Basically, it goes as follows:

Three gods A, B, and C are called, in no particular order, True, False, and Random. True always speaks truly, False always speaks falsely, but whether Random speaks truly or falsely is a completely random matter. Your task is to determine the identities of A, B, and C by asking three yes-no questions; each question must be put to exactly one god. The gods understand English, but will answer all questions in their own language, in which the words for yes and no are da and ja, in some order. You do not know which word means which.

More clarifications can be found through the link.

I propose the following:

You ask each god two questions: (1) Will you always answer truthfully? and (2) does 2 + 2 = 4?

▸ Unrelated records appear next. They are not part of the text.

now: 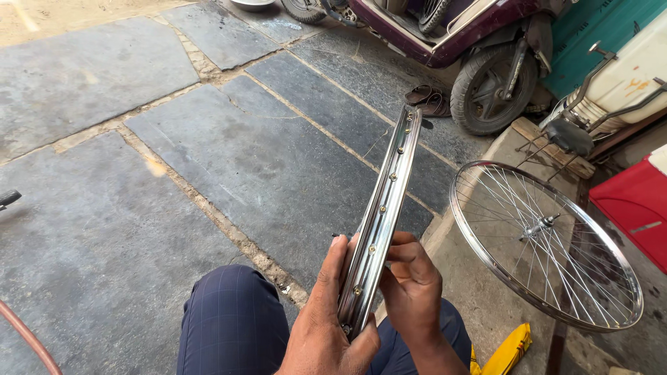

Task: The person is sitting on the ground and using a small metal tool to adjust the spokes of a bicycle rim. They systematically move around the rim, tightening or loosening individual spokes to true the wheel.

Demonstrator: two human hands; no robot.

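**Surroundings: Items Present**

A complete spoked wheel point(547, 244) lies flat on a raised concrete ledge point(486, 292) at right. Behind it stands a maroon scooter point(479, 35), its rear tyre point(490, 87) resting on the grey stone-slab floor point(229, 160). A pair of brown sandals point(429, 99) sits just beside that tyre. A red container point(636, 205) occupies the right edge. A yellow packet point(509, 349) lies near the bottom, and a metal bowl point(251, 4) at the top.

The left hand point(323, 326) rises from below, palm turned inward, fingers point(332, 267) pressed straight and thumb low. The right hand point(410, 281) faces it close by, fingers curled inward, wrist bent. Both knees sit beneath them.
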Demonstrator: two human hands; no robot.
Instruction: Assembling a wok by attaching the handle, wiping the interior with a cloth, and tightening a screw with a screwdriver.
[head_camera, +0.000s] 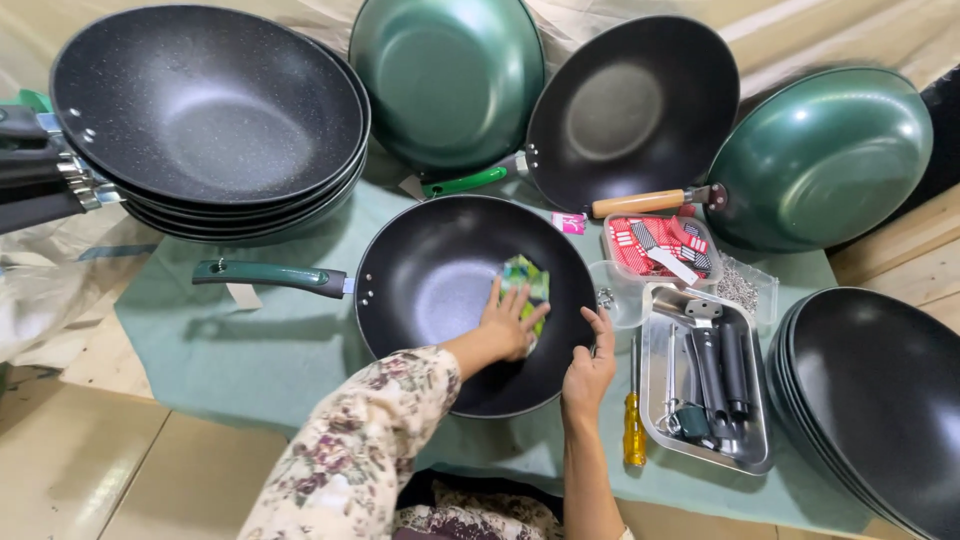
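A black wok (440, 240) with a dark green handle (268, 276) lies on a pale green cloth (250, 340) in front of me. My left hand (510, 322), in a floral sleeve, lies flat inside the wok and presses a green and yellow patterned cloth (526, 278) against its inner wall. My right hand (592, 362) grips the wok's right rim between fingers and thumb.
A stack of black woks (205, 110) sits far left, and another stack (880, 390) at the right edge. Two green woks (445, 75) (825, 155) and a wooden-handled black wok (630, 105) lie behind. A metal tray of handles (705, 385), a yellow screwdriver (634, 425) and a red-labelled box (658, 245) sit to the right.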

Question 1: “Will you always tell the truth?” Question 2: “Does 2 + 2 = 4?”

True would answer: (1): Y (2): Y

False would answer: (1): Y (2): N

Random would, if asked enough times, answer: (1): N (2): Doesn’t matter, since only Random can answer N to (1).

If a god answers "ja" for both, then "ja" must be "yes" and that god must be True. Same if he answers "da" for both. Whichever god is False must answer differently for both. As for Random, I assume he can be dealt with by repeatedly asking the same question until he contradicts himself.

In other words, True will repeat his answer, False will not, and Random will answer randomly.

This solution is not proposed in the Wikipedia article, so I hoped someone would look it over. Does it work?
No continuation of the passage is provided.